Portuguese / Spanish / English

Middle East Near You

As the US and China head towards a Cold War, what does it mean for the Middle East? 

Medical staff members wearing protective clothing to help stop the spread of Covid-19 in Wuhan China on 25 January 2020[HECTOR RETAMAL/AFP/Getty Images]
Medical staff members wearing protective clothing to help stop the spread of Covid-19 in Wuhan China on 25 January 2020[HECTOR RETAMAL/AFP/Getty Images]

Calls for China to be held to account for the spread of the coronavirus Covid-19 have the potential to push Washington and Beijing into a new Cold War. If this happens, the Middle East will find itself at the centre of events that are likely to shape the region for years to come, if not decades.

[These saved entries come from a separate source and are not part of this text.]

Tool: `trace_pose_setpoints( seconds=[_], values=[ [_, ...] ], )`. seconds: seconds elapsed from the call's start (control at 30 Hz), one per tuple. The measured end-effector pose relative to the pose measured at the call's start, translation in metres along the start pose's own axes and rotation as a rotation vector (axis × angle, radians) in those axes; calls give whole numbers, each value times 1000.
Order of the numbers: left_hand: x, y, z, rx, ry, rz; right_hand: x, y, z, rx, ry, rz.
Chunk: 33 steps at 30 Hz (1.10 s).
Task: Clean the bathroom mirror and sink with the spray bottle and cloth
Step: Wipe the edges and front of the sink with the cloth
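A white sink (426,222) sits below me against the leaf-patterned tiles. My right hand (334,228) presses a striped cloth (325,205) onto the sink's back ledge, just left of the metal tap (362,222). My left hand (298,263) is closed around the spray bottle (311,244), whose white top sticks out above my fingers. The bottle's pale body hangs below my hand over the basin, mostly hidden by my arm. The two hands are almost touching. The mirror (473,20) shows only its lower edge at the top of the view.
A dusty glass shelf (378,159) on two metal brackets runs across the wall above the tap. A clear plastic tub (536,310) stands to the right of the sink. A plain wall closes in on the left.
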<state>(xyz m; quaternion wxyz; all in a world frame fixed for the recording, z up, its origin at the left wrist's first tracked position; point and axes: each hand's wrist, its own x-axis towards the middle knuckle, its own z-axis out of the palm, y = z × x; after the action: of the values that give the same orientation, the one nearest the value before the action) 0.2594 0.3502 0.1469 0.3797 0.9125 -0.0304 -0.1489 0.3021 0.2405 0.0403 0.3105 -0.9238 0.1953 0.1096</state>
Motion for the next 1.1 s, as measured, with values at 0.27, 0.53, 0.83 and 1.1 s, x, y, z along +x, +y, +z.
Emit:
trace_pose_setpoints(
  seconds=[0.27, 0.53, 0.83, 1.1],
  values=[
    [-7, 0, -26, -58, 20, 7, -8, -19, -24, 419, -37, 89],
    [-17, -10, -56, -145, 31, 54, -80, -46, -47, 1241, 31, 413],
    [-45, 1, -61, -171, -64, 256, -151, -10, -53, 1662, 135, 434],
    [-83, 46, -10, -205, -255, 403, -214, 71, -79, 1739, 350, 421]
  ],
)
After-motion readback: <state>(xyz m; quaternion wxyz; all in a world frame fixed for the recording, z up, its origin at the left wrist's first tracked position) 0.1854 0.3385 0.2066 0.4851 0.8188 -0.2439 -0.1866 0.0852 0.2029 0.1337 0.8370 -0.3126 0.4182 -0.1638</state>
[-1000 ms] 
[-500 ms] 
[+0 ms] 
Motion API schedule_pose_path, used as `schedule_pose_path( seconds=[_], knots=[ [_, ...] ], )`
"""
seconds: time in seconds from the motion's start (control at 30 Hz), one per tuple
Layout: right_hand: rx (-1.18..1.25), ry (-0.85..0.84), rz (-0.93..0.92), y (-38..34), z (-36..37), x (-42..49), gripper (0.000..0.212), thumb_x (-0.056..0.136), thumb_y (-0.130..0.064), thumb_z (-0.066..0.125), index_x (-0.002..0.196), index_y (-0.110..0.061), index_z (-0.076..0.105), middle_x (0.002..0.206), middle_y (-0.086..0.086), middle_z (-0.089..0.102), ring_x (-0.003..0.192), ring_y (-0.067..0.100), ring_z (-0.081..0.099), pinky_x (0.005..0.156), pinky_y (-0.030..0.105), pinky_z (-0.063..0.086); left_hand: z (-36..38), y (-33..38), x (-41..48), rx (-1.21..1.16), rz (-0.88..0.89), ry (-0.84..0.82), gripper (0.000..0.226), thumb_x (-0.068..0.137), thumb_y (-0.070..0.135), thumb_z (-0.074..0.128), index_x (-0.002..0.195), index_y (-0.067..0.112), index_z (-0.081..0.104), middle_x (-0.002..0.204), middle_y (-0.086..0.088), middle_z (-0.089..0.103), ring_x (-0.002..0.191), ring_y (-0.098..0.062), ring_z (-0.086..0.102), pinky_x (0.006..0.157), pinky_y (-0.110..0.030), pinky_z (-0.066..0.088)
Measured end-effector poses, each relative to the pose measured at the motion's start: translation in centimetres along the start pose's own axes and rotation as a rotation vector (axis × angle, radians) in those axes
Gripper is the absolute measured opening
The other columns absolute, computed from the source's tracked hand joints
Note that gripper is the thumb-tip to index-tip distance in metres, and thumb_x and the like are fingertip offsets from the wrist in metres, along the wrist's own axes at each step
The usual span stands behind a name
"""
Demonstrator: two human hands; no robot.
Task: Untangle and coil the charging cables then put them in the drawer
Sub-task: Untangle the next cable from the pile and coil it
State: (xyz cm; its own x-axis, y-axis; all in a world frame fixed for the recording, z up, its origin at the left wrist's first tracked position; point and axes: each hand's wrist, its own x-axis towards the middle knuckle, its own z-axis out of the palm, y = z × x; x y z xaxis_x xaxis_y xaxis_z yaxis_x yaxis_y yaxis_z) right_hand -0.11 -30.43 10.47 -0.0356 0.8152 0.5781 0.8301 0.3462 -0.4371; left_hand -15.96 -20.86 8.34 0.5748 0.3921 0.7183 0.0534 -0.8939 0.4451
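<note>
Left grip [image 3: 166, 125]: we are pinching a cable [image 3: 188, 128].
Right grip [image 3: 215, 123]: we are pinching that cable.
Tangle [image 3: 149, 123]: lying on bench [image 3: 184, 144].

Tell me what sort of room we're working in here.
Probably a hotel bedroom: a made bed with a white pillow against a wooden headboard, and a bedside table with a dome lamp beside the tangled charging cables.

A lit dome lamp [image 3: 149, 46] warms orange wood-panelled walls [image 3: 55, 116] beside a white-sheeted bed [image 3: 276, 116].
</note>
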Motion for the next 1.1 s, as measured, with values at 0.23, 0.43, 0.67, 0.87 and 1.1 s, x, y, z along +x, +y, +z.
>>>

The signs are that what many describe as the charmed existence of the Chinese Communist Party over the past three decades, during which it has enjoyed all the benefits and suffered none of the costs of globalisation, is going to come to an abrupt end as the fallout from the global pandemic hits home. Anti-China feeling was gathering pace in America under President Donald Trump as the two countries became locked in a trade battle. Trump’s political base and the political right in general have a particular hostility towards the Communist Party in China, believing it to be the cause of their economic woes.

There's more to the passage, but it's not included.